The following points/suggestions should be considered when running jobs concurrently:

  • HPC storage has been purchased to deliver expected capacity requirements - evaluation of vendor responses is dominated by $/TB. 
  • Our current (2021) general use storage platform is very much entry level capabilities when it comes to performance.
  • Researchers should avoid running parallel/concurrent tar, gzip, etc. commands.  Utilities such as pbzip2 should also be avoided.
    • If your computational research is I/O intensive, ensure that it is configured to use local scratch space (/fast/tmp)
    • Consider other researchers and create a separate, sequential operations job for all your post-job I/O transactions.
  • Compression tools don't provide much benefit when working on binary data files - it's generally better to leave binary files uncompressed

Performance versus block size (read/write)

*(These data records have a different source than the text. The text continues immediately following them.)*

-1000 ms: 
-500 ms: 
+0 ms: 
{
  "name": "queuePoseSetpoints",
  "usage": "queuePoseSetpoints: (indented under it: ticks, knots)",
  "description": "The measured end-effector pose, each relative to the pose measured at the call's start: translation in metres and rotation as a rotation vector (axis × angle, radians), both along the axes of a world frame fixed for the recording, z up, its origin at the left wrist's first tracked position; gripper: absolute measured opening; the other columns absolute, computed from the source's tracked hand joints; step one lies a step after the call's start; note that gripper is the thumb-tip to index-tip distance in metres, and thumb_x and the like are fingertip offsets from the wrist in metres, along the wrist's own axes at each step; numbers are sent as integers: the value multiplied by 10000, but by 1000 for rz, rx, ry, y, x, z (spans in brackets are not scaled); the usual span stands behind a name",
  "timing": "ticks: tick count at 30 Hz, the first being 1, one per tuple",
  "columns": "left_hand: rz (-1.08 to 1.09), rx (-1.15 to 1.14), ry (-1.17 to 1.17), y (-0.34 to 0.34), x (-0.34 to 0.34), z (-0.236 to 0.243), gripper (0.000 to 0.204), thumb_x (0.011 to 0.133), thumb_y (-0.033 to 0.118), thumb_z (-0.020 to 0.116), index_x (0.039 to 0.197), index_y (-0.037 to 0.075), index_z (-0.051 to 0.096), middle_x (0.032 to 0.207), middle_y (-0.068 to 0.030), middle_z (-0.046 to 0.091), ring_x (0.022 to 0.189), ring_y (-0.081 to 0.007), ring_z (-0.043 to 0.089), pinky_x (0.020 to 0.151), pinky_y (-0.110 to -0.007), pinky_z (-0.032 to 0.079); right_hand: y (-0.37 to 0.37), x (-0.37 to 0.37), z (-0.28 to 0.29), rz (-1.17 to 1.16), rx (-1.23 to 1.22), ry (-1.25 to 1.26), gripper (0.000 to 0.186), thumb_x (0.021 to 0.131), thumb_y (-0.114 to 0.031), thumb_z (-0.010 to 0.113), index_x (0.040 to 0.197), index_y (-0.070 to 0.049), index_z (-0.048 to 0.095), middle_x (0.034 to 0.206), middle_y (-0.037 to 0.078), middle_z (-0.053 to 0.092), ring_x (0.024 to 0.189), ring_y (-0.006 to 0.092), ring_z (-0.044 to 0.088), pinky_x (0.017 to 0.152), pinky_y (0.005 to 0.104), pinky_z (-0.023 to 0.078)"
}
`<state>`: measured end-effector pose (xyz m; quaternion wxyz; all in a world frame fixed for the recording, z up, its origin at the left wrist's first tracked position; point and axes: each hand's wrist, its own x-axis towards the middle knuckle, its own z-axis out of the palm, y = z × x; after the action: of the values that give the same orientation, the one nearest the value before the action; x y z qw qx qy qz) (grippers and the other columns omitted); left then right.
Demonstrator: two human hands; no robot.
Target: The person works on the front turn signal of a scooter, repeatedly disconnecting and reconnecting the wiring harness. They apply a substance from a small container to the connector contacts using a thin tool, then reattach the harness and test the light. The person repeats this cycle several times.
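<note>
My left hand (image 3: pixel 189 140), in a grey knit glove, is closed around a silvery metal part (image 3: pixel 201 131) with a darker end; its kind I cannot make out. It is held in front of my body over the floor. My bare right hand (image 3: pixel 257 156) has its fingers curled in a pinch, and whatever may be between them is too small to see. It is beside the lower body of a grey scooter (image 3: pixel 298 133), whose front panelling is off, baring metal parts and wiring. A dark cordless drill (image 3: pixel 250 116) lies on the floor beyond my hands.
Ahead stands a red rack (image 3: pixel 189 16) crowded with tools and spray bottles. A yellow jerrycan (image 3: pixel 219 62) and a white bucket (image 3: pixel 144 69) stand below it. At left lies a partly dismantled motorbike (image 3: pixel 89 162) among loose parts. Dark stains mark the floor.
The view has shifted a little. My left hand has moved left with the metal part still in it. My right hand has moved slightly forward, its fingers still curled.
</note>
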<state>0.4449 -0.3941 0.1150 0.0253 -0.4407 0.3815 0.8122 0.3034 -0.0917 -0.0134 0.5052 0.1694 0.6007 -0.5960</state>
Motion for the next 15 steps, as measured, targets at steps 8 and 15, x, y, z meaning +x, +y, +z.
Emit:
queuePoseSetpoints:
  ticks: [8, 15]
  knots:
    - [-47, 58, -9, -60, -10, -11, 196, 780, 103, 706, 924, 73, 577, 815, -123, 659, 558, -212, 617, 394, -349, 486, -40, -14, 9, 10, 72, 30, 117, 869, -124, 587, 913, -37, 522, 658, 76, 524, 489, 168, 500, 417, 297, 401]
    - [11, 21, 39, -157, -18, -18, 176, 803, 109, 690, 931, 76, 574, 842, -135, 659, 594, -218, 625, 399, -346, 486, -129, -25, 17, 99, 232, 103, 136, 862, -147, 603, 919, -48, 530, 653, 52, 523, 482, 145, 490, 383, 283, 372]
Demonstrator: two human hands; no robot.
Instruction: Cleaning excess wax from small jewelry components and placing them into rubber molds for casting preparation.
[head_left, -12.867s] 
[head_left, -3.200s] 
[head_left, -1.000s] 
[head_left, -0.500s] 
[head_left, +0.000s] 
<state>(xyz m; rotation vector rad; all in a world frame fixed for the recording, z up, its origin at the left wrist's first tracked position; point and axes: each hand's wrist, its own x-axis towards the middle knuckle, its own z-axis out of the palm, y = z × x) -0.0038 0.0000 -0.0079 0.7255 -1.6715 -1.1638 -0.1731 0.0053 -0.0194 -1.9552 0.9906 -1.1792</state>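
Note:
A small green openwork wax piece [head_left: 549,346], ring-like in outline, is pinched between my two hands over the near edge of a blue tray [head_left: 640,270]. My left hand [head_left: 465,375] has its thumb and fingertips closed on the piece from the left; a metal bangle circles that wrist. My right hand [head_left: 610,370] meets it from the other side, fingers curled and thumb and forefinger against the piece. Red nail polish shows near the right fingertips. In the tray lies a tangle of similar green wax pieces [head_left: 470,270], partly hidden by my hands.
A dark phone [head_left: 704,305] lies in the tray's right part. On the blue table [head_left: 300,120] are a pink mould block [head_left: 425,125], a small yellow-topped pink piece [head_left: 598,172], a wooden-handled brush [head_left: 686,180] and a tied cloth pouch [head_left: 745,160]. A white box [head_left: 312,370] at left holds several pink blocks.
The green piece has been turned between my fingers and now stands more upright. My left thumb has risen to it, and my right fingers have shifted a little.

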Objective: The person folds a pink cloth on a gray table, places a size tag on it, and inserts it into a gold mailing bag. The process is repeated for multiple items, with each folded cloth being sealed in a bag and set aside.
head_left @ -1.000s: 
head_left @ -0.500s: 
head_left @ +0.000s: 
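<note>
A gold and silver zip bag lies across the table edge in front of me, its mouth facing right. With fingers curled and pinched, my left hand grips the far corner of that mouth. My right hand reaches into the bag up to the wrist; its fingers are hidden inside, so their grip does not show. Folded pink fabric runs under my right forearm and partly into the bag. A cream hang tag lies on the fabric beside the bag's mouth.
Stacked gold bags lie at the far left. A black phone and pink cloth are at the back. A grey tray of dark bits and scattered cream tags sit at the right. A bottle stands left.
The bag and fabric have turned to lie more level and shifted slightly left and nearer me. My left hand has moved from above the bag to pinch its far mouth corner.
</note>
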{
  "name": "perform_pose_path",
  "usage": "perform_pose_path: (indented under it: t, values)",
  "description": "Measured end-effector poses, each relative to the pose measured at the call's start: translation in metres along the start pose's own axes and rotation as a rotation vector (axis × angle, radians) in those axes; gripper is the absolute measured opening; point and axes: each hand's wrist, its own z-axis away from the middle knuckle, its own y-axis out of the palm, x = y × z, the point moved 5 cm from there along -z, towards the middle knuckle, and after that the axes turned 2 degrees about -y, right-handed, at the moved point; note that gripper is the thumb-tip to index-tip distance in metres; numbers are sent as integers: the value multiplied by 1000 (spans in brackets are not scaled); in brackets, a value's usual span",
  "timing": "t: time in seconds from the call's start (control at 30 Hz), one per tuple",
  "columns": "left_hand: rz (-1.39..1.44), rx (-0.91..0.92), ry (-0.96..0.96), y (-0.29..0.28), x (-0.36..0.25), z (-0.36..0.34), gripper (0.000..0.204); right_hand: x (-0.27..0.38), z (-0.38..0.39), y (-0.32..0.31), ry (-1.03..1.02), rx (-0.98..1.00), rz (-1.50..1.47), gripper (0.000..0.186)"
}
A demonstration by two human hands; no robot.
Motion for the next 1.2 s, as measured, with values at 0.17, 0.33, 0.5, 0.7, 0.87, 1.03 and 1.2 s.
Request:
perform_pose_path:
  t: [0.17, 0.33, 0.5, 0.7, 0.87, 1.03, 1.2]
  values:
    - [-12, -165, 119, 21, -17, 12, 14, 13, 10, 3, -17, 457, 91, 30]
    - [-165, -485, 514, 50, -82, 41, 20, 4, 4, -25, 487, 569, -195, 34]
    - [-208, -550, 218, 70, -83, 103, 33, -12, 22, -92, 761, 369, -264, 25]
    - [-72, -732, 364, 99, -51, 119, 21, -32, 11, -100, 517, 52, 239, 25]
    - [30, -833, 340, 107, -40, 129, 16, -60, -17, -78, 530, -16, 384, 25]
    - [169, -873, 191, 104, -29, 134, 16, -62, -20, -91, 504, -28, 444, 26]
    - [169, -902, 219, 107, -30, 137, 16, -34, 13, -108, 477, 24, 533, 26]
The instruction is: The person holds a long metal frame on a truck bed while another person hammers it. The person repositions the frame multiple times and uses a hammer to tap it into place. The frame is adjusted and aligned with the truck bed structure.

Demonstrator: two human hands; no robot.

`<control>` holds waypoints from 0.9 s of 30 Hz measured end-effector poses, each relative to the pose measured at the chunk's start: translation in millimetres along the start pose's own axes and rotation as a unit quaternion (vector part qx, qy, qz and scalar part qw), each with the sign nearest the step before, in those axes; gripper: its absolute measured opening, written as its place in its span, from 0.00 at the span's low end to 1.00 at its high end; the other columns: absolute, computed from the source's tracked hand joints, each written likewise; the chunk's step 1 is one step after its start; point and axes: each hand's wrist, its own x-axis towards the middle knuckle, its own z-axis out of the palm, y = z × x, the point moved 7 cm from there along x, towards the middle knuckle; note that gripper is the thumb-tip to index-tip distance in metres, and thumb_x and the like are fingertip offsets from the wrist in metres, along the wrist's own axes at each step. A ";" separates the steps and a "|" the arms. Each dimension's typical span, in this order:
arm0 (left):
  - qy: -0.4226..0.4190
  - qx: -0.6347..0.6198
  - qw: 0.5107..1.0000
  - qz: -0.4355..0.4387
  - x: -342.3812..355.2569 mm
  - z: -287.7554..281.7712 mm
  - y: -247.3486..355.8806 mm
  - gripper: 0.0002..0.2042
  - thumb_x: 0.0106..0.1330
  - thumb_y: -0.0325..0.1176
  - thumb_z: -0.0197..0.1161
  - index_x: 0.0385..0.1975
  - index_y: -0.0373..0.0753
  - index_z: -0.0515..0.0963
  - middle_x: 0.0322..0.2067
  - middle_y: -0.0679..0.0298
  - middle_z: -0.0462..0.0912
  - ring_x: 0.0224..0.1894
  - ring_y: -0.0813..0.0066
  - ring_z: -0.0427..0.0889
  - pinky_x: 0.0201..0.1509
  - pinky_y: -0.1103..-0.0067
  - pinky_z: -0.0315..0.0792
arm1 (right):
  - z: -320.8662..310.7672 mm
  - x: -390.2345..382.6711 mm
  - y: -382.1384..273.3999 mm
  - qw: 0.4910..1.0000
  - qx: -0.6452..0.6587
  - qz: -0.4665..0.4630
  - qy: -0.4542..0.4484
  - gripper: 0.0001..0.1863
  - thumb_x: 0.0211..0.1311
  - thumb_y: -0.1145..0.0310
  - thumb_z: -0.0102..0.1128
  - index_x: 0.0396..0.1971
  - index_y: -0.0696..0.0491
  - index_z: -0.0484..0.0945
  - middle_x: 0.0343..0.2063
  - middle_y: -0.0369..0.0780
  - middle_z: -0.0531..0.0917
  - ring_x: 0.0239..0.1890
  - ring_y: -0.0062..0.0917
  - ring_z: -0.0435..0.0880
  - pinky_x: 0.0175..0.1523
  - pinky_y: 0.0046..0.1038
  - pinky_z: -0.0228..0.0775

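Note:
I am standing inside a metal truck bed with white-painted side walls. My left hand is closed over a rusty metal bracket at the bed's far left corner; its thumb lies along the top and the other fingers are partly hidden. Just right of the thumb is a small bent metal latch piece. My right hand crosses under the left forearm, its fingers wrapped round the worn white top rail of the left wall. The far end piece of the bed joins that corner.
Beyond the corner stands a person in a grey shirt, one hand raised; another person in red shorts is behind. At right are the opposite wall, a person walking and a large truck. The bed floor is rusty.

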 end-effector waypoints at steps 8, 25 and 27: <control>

The following output shows the performance achievable, on SATA SSDs, for reads/writes of differing block sizes.

Block size 4K Write: 256000000 bytes (256 MB, 244 MiB) copied, 2.97716 s, 86.0 MB/s
Block size 4K Read : 256000000 bytes (256 MB, 244 MiB) copied, 2.54667 s, 101 MB/s
Block size 64K Write: 255983616 bytes (256 MB, 244 MiB) copied, 0.287594 s, 890 MB/s
Block size 64K Read : 255983616 bytes (256 MB, 244 MiB) copied, 0.248797 s, 1.0 GB/s

The story told by the brief output above is universal - small files move around at much slower rates than large files.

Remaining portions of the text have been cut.